WHAT THE TASK ASKS -
Which lines of the entries below run from the one holding "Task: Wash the" to the one holding "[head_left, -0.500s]", inclusive? Set down exactly those lines and no others.

---------- MATERIAL PROVIDED

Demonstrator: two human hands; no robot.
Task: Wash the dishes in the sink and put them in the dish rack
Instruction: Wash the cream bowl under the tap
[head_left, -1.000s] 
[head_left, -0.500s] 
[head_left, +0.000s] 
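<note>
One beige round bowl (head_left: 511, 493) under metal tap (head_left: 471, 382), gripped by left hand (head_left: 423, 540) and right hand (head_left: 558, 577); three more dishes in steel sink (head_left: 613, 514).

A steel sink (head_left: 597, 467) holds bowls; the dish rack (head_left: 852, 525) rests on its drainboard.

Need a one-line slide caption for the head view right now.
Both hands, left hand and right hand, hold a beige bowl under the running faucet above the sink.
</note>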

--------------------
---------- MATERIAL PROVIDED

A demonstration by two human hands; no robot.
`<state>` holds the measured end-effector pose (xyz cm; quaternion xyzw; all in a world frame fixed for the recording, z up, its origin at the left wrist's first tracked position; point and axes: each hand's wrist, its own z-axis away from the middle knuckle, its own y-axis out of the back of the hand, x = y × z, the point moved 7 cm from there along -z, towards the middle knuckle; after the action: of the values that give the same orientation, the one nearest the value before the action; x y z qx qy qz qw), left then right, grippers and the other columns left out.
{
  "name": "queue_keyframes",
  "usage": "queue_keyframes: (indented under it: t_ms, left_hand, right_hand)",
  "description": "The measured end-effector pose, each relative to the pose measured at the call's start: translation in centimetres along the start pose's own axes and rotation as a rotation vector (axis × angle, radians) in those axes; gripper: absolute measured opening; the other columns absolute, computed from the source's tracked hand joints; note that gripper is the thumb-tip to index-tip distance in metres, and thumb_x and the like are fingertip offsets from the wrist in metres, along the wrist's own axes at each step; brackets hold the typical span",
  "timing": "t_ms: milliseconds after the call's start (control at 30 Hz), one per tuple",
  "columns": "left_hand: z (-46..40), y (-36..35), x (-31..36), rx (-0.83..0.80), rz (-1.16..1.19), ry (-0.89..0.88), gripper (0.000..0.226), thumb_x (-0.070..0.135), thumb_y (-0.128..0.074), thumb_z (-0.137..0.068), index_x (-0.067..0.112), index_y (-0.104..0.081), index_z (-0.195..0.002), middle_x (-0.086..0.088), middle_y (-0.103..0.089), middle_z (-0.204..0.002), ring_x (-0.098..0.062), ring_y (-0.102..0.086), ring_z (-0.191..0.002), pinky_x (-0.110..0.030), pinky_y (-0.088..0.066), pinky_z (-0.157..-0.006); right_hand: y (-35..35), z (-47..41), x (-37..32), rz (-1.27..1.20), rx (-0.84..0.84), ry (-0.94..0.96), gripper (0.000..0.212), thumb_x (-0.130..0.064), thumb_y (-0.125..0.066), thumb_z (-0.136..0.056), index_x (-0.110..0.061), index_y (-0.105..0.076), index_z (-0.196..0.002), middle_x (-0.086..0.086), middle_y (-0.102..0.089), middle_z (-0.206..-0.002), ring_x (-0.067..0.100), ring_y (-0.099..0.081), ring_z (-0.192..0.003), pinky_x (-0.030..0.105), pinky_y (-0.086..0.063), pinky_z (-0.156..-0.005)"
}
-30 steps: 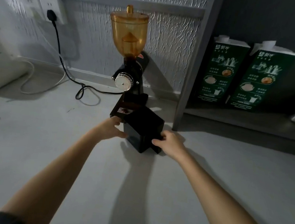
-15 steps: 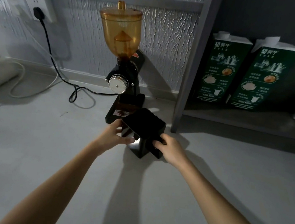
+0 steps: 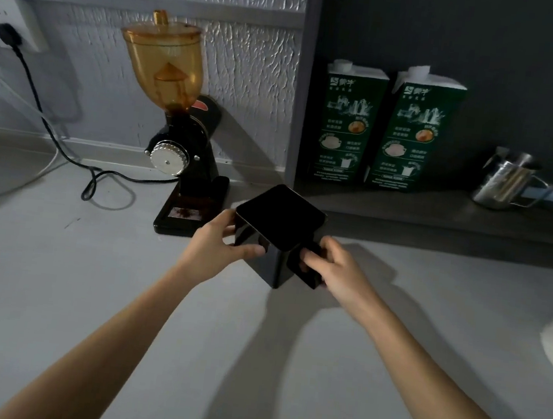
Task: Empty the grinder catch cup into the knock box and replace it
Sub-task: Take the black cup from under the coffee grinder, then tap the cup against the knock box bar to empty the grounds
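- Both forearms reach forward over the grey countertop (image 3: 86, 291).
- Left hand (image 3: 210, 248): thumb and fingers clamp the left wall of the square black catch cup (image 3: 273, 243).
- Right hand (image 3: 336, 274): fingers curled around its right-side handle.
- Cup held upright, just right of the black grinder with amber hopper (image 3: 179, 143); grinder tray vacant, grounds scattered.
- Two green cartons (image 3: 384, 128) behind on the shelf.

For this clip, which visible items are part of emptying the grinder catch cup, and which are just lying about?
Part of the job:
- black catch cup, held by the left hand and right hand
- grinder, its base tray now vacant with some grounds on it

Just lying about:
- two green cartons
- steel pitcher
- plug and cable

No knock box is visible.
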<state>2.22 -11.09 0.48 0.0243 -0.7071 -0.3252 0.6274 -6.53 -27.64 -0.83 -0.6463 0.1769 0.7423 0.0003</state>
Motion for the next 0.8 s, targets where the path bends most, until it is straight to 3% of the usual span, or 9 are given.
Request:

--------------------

YOUR RESPONSE -
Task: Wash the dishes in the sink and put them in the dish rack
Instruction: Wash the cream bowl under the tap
[head_left, -1.000s] 
[head_left, -0.500s] 

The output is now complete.